The recent series on Netflix, BEEF, tracks two very frustrated and disenchanted, yet deeply contrasting Asian Americans, one in Calabasas and one in low-rent L.A. county, trying desperately to find a route out of their funk. I’m three episodes in and they’re still deeply dissatisfied and confused.


Sometimes the unfinished business is not obvious, or the main character is in a state of delusion or denial. A perfect example of this is Jerry Maguire. Here, the movie begins with Tom Cruise playing the titular character at the top of his game in L.A., a sports agent with 72 clients and 264 phone calls a day. His circumstances are all good. But this all comes to a screeching halt when one of his client’s kids tells him to fuck off after he ignores the gravity of the football-playing dad’s fourth concussion.

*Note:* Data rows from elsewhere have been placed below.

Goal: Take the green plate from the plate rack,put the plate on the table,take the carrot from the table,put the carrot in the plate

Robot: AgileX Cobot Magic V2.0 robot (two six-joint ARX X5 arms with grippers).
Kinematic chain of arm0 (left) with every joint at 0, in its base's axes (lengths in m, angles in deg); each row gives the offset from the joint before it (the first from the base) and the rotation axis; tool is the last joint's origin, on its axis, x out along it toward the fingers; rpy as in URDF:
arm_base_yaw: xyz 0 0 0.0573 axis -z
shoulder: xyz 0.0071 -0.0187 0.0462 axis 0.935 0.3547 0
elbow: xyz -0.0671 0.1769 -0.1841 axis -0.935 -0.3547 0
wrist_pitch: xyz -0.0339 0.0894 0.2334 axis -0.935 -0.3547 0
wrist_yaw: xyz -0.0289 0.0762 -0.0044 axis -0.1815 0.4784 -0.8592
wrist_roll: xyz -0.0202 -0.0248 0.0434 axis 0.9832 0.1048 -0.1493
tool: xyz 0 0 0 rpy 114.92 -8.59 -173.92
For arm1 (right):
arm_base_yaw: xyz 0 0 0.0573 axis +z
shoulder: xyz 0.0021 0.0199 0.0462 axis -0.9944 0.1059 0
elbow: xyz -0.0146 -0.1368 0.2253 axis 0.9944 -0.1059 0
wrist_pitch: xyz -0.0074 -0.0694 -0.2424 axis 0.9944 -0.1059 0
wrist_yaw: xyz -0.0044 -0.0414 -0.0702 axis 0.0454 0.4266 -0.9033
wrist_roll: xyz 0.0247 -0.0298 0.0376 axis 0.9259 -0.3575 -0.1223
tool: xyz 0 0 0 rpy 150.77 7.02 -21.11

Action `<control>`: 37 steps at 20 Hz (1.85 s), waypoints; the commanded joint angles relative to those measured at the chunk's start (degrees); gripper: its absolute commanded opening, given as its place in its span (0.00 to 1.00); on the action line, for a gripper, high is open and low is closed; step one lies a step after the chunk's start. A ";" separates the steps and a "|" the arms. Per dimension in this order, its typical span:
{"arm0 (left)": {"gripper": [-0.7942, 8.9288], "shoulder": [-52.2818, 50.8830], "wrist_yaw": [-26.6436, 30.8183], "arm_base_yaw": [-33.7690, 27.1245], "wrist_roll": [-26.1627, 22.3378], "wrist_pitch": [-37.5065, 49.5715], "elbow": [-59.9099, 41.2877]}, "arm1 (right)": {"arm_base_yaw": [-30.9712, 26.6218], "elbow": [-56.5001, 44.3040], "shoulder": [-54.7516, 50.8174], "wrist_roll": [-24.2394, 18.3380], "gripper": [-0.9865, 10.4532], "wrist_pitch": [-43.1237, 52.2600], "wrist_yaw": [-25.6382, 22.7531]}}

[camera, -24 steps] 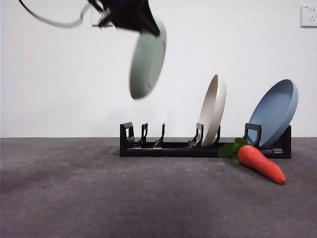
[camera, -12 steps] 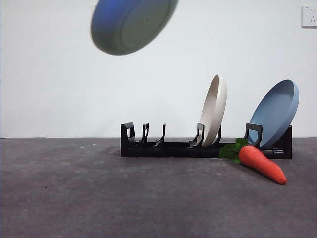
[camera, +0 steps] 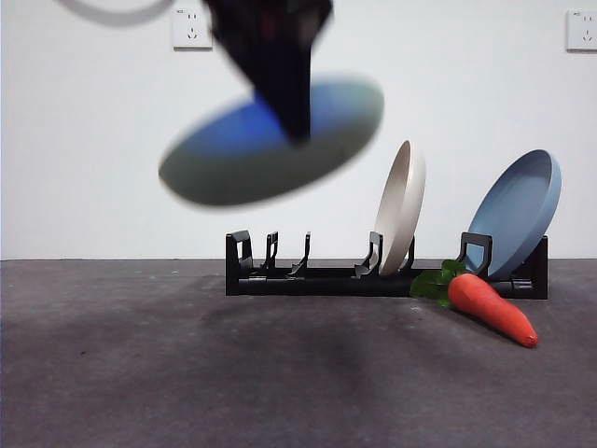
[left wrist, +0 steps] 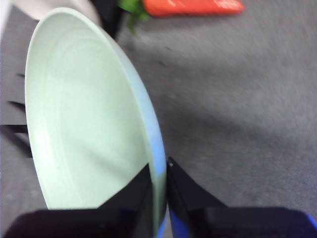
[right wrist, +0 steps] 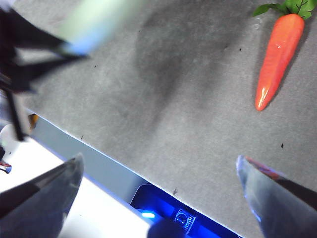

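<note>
Plate: we see the green plate (left wrist: 89,124) — pale mint, clenched in left pincer (left wrist: 158,171) | right pincer (right wrist: 158,168) spread | surface (camera: 187,373) dark grey — wall white

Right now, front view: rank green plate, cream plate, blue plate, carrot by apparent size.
1. green plate, largest, but blurred and possibly nearer the camera in the left gripper.
2. blue plate and cream plate: angled differently, not ranked.
3. carrot, smallest.

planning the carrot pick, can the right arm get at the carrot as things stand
Probably yes. The right pincer is open and holds nothing, and the carrot lies on bare table with nothing over it. The left pincer holds the green plate well aside.
</note>
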 commanded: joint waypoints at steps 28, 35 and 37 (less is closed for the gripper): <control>0.37 3.69 -3.37 0.55 10.51 14.78 -8.70 | 0.04 0.15 6.67 2.36 0.63 9.20 -4.68; 0.37 -25.73 -6.80 0.57 24.72 12.07 -8.70 | 0.15 0.15 24.28 3.89 0.63 24.81 -12.17; 0.37 -31.19 -8.37 0.57 26.16 11.72 -8.70 | 0.28 0.15 29.66 4.22 0.63 28.81 -12.24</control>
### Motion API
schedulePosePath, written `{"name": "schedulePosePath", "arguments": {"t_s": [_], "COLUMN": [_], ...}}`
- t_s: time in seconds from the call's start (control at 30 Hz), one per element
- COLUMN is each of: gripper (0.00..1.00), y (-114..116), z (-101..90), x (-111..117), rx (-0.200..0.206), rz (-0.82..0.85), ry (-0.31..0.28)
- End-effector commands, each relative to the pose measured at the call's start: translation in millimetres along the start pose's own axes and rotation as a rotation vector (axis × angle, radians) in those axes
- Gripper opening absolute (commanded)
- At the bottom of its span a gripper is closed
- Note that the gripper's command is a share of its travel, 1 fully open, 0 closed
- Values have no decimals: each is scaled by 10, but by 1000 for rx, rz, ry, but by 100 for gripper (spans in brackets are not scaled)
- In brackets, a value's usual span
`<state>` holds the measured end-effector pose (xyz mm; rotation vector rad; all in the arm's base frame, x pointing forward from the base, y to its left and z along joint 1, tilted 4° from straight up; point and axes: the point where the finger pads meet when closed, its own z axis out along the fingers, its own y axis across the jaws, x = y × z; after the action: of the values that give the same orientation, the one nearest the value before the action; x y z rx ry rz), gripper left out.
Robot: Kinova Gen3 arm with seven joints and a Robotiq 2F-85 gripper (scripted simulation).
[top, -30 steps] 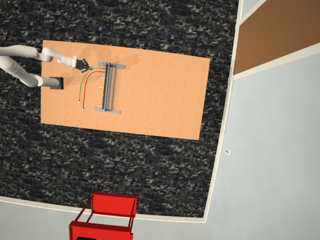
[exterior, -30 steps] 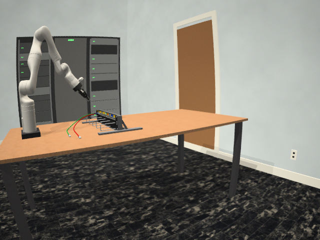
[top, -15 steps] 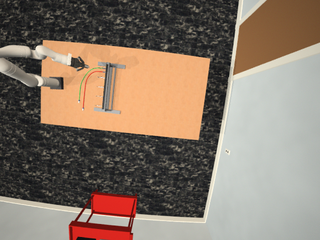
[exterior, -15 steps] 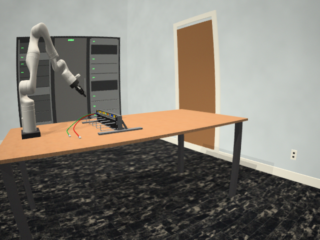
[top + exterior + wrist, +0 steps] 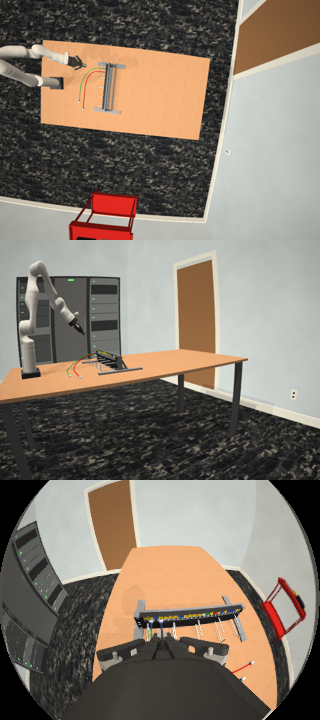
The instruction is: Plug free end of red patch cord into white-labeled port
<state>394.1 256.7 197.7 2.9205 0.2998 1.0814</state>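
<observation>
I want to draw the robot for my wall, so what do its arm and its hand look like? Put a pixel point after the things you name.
The arm (image 5: pixel 19 51) (image 5: pixel 32 304) is off-white, with smooth, rounded tube-like parts, thin ring lines at the joints and a dark square base (image 5: pixel 60 87) (image 5: pixel 31 374). The hand is a black gripper (image 5: pixel 84 65) (image 5: pixel 83 334) (image 5: pixel 162 635) with two jointed fingers and some grey bits near them. I can't see any loose cables on the arm.

The red cord (image 5: pixel 85 87) (image 5: pixel 74 365) (image 5: pixel 242 668) curves from the rack (image 5: pixel 105 89) (image 5: pixel 119 362) (image 5: pixel 190 614) down to the desk, its pale-tipped free end lying there, unplugged. The green cord (image 5: pixel 81 82) (image 5: pixel 73 363) (image 5: pixel 151 632) bends alongside, its pale-tipped end also on the desk. The grey rack stands upright on two long feet, with colored marks along its front. The white-labelled port is too small to tell.
</observation>
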Motion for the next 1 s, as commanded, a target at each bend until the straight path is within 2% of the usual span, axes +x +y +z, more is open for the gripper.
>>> {"name": "schedulePosePath", "arguments": {"t_s": [0.0, 0.47, 0.97], "gripper": [0, 0, 0], "y": [-10, 54, 687], "z": [-22, -26, -23], "x": [14, 14, 12], "rx": [4, 4, 4], "rz": [2, 2, 2], "ry": [3, 3, 3]}}
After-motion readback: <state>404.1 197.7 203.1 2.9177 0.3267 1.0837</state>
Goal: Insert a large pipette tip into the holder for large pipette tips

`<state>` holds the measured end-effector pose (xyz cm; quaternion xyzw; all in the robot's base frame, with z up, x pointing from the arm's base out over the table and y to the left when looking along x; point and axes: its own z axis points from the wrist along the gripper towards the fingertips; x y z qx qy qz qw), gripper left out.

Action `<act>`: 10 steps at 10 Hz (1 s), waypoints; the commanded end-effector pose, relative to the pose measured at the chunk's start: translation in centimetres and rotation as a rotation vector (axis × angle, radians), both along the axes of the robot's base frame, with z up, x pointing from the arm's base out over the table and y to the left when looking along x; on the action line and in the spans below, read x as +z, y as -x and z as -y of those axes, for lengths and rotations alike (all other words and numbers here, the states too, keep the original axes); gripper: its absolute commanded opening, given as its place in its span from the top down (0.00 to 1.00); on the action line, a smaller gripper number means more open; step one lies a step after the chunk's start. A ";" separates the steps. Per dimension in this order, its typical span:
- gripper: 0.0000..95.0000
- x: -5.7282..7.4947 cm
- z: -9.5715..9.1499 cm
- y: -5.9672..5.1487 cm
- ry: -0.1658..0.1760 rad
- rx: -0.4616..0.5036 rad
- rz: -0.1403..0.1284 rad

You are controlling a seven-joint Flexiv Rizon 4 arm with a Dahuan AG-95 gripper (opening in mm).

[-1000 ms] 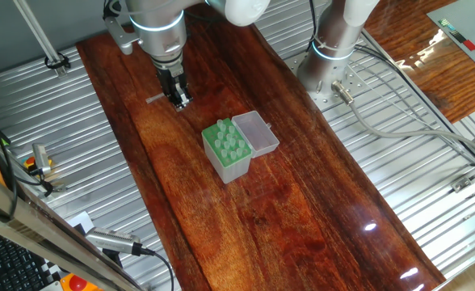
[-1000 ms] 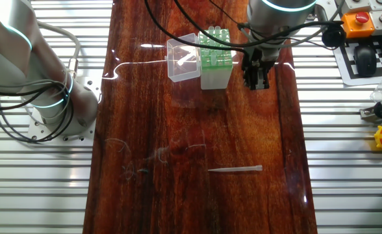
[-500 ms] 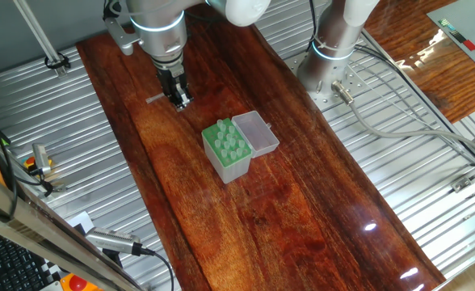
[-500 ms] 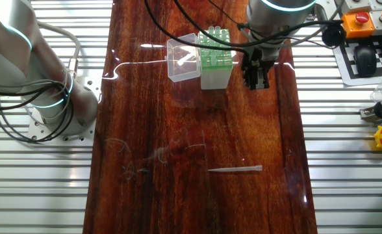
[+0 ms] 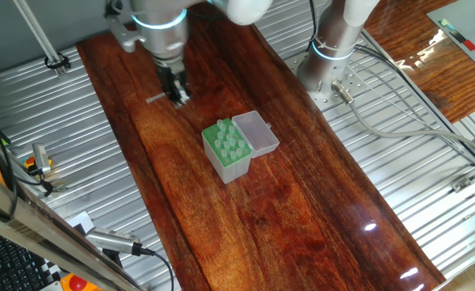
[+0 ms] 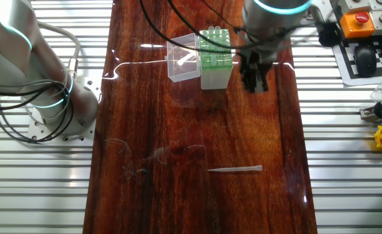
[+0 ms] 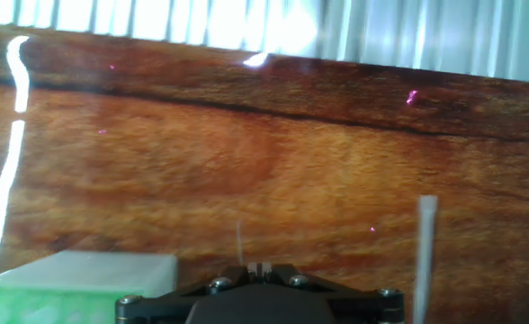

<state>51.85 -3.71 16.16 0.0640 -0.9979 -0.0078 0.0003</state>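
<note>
Arm: I see one arm reaching in from the far end of the desk [image 5: 302,218], wrist pointing straight down; its outline is blurred in both fixed views.
Wrist: silver-grey, with a glowing cyan ring just above the hand.
Base: a second cyan ring sits on the column bolted to the ribbed metal beside the desk.
Gripper [image 5: 177,94] [image 6: 255,81]: black, hanging above the wood, not touching it.
Fingers: brought close together, with nothing between them as far as I can make out.
Hand view: I only get the dark underside of the gripper body along the bottom edge; the fingertips are out of frame.
</note>
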 end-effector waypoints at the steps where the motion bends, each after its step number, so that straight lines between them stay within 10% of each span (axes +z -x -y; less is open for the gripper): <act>1: 1.00 -0.6 1.7 -1.1 -0.001 0.034 0.003; 4: 1.00 -1.9 5.3 -3.2 -0.006 0.058 0.003; 10: 1.00 -1.8 5.3 -2.6 -0.015 0.089 -0.012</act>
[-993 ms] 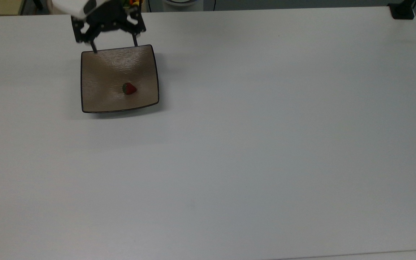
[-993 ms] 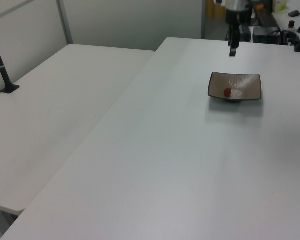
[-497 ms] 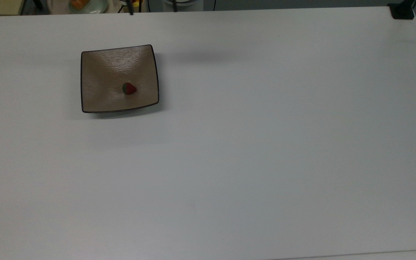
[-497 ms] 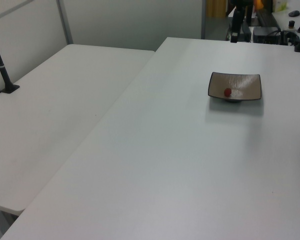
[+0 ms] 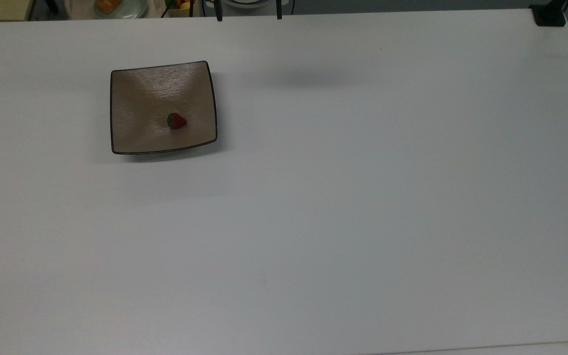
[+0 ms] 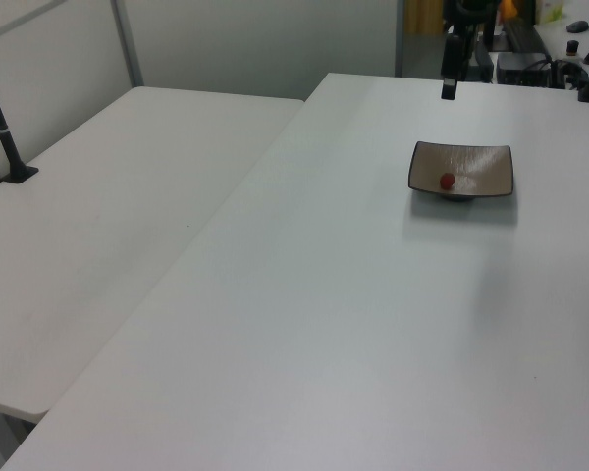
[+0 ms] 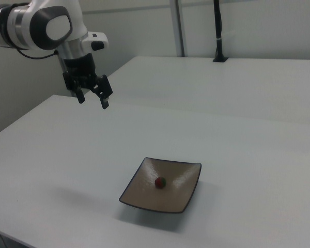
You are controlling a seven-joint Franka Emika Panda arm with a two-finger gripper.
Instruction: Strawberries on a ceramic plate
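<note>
Strawberry [image 5: 176,121] lies inside the square ceramic plate [image 5: 131,98], a bit off centre toward the top view's lower right, green cap toward the top view's left. Plate sits on white table [image 5: 363,197]. Gripper [image 7: 93,99] hangs in air well apart from plate, fingers [image 7: 105,103] spread wide, holding nothing.
</note>
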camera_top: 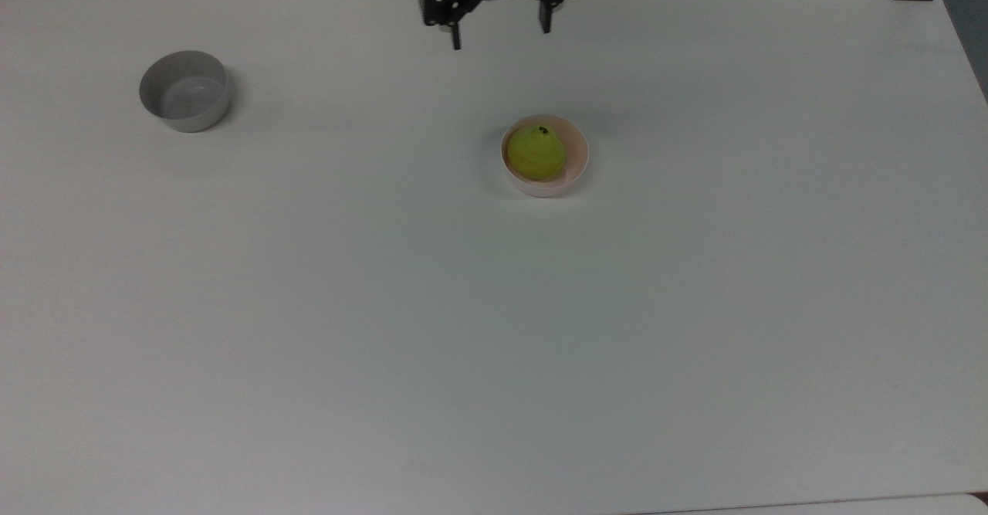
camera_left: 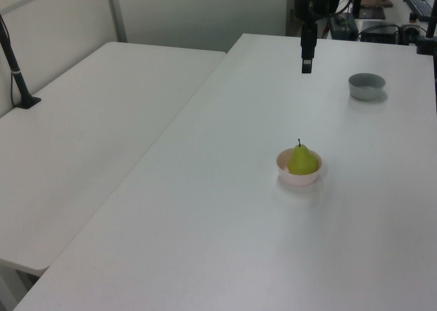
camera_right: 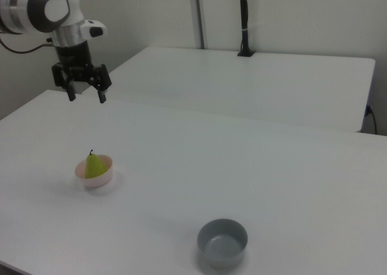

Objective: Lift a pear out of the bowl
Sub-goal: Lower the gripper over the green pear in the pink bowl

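My end effector [camera_top: 500,36] hangs high above the desk [camera_top: 494,330] with its two fingers spread wide and nothing between them, fingertips pointing down. In the top view it sits at the upper edge, and the pear [camera_top: 536,152] lies below it and slightly to the top view's right, well apart. In the right view my end effector [camera_right: 84,95] is above the pear [camera_right: 92,165] and a little to the right view's left. The pear stands upright in the pink bowl [camera_top: 575,161], stem up, so its long axis is vertical. I judge the coming move a short traverse and a long straight descent. The grey bowl [camera_top: 184,101] stands well apart, toward the top view's left
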Robot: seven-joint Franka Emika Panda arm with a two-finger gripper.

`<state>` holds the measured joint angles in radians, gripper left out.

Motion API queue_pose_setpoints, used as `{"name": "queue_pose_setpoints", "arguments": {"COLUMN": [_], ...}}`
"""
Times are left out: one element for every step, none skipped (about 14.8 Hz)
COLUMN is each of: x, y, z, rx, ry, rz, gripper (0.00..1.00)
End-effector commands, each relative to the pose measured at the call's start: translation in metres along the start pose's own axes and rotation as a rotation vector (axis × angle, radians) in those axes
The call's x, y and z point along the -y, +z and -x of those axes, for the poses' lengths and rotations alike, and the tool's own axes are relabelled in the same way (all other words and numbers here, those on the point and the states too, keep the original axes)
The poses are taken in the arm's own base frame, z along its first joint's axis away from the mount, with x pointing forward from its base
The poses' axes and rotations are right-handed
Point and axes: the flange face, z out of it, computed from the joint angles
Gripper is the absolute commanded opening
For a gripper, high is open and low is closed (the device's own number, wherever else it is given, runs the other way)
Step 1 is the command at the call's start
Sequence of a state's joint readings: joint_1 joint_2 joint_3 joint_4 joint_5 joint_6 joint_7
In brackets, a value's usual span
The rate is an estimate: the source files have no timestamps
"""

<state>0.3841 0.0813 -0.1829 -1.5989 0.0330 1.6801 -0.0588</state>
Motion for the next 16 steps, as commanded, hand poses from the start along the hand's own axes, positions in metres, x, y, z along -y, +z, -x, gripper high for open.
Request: {"name": "queue_pose_setpoints", "arguments": {"x": [0.027, 0.033, 0.036, 0.037, 0.038, 0.038, 0.039, 0.039, 0.04, 0.052, 0.054, 0.057, 0.058, 0.06, 0.061, 0.062], "y": [0.002, 0.002, 0.005, 0.013, 0.021, 0.036, 0.043, 0.06, 0.075, 0.096, 0.108, 0.123, 0.132, 0.145, 0.156, 0.171], "z": [0.001, 0.001, 0.001, -0.002, -0.005, -0.01, -0.015, -0.018, -0.018, -0.018, -0.019, -0.019, -0.019, -0.021, -0.023, -0.027], "rx": [0.012, 0.013, 0.019, 0.032, 0.046, 0.066, 0.058, 0.061, 0.068, 0.067, 0.065, 0.079, 0.096, 0.117, 0.135, 0.141], "ry": [-0.082, -0.093, -0.12, -0.148, -0.168, -0.182, -0.182, -0.183, -0.187, -0.206, -0.21, -0.217, -0.226, -0.241, -0.245, -0.244], "rz": [-0.027, -0.025, -0.024, -0.019, -0.018, -0.014, -0.011, -0.008, -0.005, 0.001, 0.004, 0.01, 0.022, 0.032, 0.038, 0.043], "gripper": [1.0, 1.0, 1.0, 1.0, 1.0, 1.0, 1.0, 1.0, 1.0, 1.0, 1.0, 1.0, 1.0, 1.0, 1.0, 1.0]}}
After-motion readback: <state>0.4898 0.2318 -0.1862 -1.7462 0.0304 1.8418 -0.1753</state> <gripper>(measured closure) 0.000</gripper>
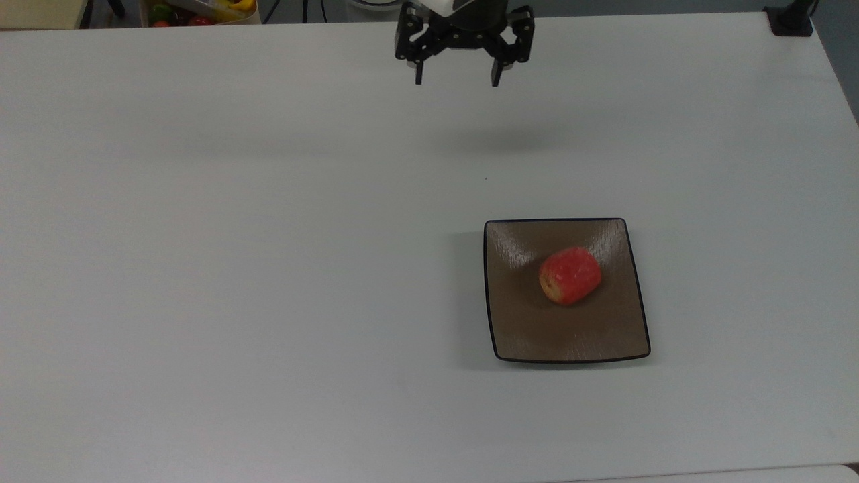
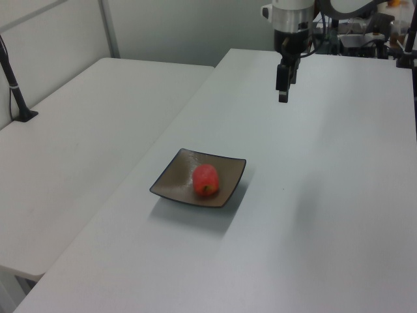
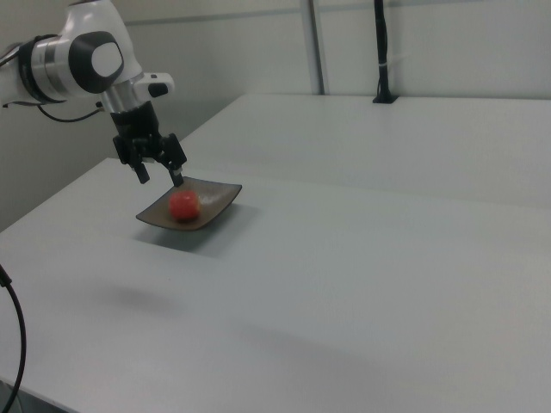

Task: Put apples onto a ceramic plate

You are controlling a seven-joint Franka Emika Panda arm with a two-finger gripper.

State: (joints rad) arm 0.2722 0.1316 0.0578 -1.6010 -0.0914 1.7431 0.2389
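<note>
A small red apple [image 1: 569, 275] lies on the square brown ceramic plate [image 1: 530, 329], near its centre. The same apple [image 2: 206, 179] on the plate [image 2: 174, 182] appears in the left view, and the apple [image 3: 182, 205] rests on the plate [image 3: 219, 200] in the right view. My gripper [image 1: 457, 82] hangs open and empty high above the table, far from the plate toward the top view's upper edge. It is also the gripper [image 2: 283, 96] in the left view and the gripper [image 3: 160, 180] in the right view.
The white table [image 1: 268, 268] spreads wide around the plate. A bin of coloured items [image 1: 194, 10] sits beyond the table's far edge at the top view's upper left. A black post [image 2: 16, 98] stands on a second table at the left view's left.
</note>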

It is from this moment that the movie launches and Jerry Maguire goes from smug and seemingly content to unsure and hating his “place in the world.” Alas, the story gives him a way to see his shortcomings and he falls in love and learns to deepen his relationships with other humans and his life’s work.


I am not suggesting you hate your place in the world, Danny, but I will go out on a limb and say it’s not perfect. To ask the question, “Should I step into the world and try to make some human friends?” is ample proof that your world lacks the most important relationships human animals can have, which are the ones we have with other humans. (Unless you’re a psychopath and in that case, you’re on your own.) Remember the famous line from Jerry Maguire? “You complete me.” Yeah, that’s in reference to another human. Not a dog.


Whatever your film might be, now is the time to consider that you’re in the opening credits, the funk is on– even though you seem happy– and it’s time to become aware. It’s okay, take your time. There is no hurry. Luxuriate in the dissonance, walk the dog, watch BEEF, stay away from humans, but get ready. Something is going to happen. You’ll meet someone, happen upon some news, a text will come out of the blue, or a kid will hit you with “fuck you.” It’s then– BTW, this is the catalyst that launches us from circumstance into a story– that you and your dog will step into the human world and your imagination will be ignited.


And what a world it is! This is a world like in The Wizard of Oz that goes from black and white to technicolor. One where we feel, flourish, and are challenged. As writer, director, and star of your movie, anything is possible. Including uncovering what’s missing in your life that makes a dog’s company so important. If Cameron Crowe, writer and director of Jerry Maguire, can find the story in a young and successful sports agent, you can find it in a guy who spends too much time with a dog. It’s time to step out, Danny, leave the dog at home and make the best movie you’ve ever seen. Good luck and don’t forget to pick up after Rover!